Le coup d’envoi de cette campagne a été donné en début de semaine par le ministre du Commerce et de l’Industrie, Abdallah Abdel Rahmane al-Tawil, qui s’est félicité lors d’une conférence de presse de la chute de Saddam Hussein dont les troupes avaient envahi le Koweït, en août 1990, et l’avaient occupé pendant sept mois.
L’économie du pays avait été durablement affectée par cette invasion. « Lorsque Saddam Hussein était au pouvoir, nous étions hantés par la sécurité. Après la libération de l’Irak, l’ouverture économique est devenue impérative », a déclaré M. Tawil, en soulignant que l’objectif de la campagne était de transformer le Koweït en « un centre commercial, financier et de services régional pour les pays voisins et les pays asiatiques ».
Selon M. Tawil, une importante délégation commerciale et d’investissement koweitienne, présidée par le ministre des Finances, Mahmoud Abdel Khaleq al-Nouri, doit effectuer, début février, une tournée européenne, devant la conduire en Italie, en Espagne, en Bulgarie, en Pologne et en Grande-Bretagne, ainsi qu’aux États-Unis, pour expliquer les avantages de la loi sur les investissements étrangers au Koweït.
En octobre dernier, l’émirat avait, pour la première fois, ouvert la plupart de ses secteurs économiques aux investissements étrangers, à l’exception de celui de l’industrie pétrolière.
Le gouvernement avait alors autorisé les opérateurs étrangers à investir dans toutes les industries locales, à l’exception de l’exploration et de la production d’hydrocarbures.
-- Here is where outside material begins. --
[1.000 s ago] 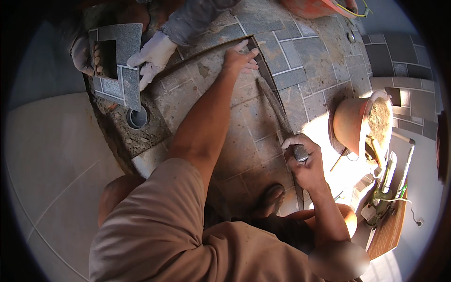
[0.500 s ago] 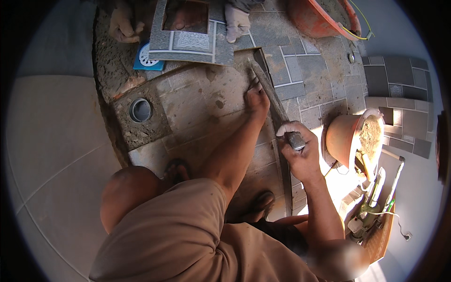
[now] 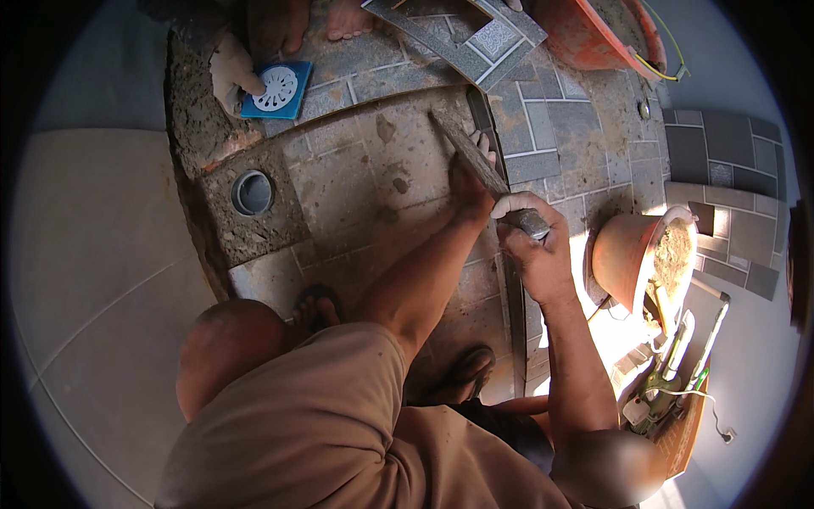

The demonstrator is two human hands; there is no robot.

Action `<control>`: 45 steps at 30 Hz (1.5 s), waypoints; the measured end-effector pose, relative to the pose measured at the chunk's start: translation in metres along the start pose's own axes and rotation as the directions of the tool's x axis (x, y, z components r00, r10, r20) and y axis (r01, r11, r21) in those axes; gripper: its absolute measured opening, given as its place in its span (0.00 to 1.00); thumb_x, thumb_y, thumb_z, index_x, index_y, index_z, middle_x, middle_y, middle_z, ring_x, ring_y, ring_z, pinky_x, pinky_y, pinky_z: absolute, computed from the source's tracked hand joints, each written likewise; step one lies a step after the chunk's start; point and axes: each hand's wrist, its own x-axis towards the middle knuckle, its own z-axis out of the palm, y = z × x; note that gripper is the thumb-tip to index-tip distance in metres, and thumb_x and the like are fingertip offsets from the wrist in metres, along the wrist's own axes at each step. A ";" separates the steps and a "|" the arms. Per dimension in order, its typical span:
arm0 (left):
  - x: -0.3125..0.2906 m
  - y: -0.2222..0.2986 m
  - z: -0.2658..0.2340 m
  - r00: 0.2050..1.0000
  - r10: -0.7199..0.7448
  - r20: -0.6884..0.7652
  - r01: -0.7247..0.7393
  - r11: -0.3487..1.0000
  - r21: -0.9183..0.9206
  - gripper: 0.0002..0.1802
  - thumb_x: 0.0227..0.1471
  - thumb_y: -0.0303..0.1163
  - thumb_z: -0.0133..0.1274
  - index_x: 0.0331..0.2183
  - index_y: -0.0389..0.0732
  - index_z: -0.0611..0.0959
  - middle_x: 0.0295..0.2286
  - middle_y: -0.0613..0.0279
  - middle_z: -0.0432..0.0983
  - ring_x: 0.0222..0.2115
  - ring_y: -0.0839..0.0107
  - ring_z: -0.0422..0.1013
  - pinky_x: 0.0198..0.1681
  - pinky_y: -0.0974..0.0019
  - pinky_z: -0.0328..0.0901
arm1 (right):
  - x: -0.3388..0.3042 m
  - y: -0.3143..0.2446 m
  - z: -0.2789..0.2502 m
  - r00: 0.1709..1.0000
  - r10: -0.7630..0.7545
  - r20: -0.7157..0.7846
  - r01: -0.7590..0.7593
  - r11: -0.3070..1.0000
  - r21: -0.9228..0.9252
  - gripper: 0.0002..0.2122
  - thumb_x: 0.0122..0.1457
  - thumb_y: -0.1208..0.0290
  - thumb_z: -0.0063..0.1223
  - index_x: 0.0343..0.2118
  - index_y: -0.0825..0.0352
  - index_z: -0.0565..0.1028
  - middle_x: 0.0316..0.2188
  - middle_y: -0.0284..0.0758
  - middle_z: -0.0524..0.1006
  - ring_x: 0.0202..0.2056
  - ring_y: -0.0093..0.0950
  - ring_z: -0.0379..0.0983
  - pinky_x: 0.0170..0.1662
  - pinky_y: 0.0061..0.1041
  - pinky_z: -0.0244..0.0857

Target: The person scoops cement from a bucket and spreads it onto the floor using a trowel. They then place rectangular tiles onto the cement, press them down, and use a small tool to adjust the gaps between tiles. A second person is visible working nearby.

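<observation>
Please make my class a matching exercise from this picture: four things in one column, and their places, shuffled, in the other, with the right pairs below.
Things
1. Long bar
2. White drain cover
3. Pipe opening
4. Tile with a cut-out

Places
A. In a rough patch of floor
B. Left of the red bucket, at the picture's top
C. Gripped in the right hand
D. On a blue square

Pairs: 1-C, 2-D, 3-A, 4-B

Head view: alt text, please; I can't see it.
The right hand grips a long tool slanting over tiled floor, the left hand beside it. A co-worker's hand is at a blue-bordered drain grate beyond an open pipe.
</observation>
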 end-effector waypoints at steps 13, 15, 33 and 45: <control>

Parmi les secteurs ouverts aux capitaux étrangers, figurent l’électricité, les télécommunications, l’immobilier et les banques. Cette décision intervenait en application à une loi votée par le parlement en 2001 dans le but d’attirer des capitaux étrangers et de favoriser l’apport technologique nécessaire pour relancer l’économie.
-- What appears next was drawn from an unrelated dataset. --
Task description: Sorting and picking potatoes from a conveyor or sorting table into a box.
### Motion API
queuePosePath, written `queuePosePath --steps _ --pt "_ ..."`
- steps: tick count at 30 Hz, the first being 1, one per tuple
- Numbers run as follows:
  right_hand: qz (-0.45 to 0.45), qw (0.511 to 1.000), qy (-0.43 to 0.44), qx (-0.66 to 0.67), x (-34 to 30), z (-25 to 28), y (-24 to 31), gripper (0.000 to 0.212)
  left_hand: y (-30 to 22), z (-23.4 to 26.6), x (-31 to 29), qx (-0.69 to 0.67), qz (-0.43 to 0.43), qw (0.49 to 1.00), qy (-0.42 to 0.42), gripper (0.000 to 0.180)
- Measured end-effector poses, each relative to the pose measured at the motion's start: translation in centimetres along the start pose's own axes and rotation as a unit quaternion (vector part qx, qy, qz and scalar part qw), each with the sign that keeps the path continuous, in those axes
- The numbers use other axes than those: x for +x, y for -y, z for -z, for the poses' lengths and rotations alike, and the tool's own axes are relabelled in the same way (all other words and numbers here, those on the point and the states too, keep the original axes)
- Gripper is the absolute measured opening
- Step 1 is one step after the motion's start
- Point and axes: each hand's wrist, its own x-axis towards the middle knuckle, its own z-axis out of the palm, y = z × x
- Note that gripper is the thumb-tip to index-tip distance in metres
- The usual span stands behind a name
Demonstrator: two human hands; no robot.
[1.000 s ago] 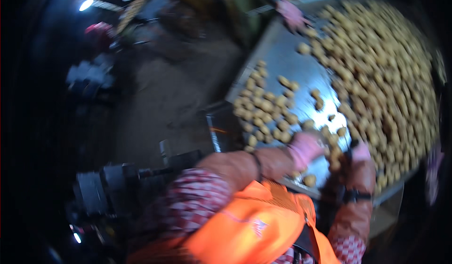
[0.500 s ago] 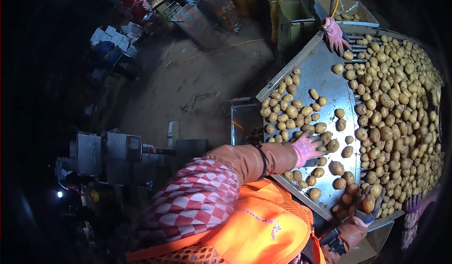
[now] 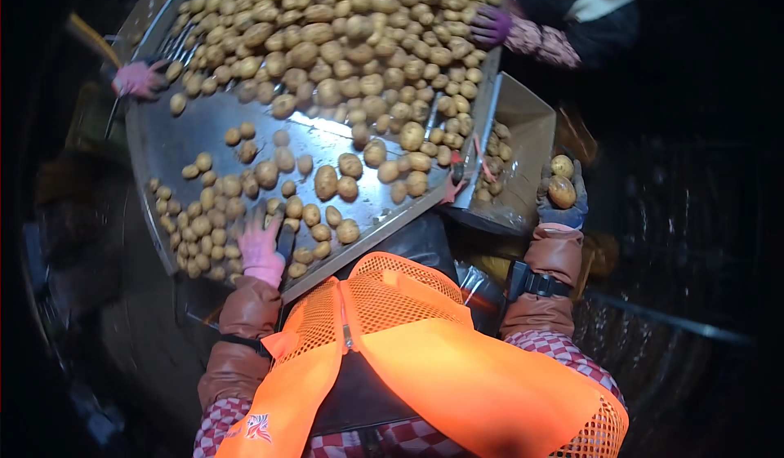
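Observation:
My left hand [image 3: 260,248], in a pink glove, lies with fingers spread among loose potatoes [image 3: 216,221] on a metal sorting table [image 3: 314,135]. Several potatoes touch or lie beside its fingers. Out past the table's right side, my right hand [image 3: 563,202] is turned palm up in a blue-grey glove. It cups two potatoes [image 3: 562,182], its fingers curled around them. Next to that hand stands a cardboard box [image 3: 523,111] with potatoes inside.
A large heap of potatoes [image 3: 343,42] covers the table's far part, over a slatted grate [image 3: 175,48]. Other people's gloved hands show: a pink one [image 3: 140,80] at far left, a purple one [image 3: 491,26] at far right. Raised metal edging [image 3: 371,242] borders the table's near side.
My view has swung around to face the table. My right hand has moved off the table's edge to beside the box, carrying potatoes. My left hand stays among the loose potatoes.

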Motion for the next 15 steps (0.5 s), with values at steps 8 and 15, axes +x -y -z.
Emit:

La loi sur l’investissement étranger direct prévoit pour les investisseurs potentiels une exonération, pendant 10 ans, des taxes douanières et des impôts sur les matières premières, en plus d’une protection à long terme contre tout risque de nationalisation. Jusqu’à présent, la loi koweïtienne restreignait le marché de l’émirat aux activités des banques nationales.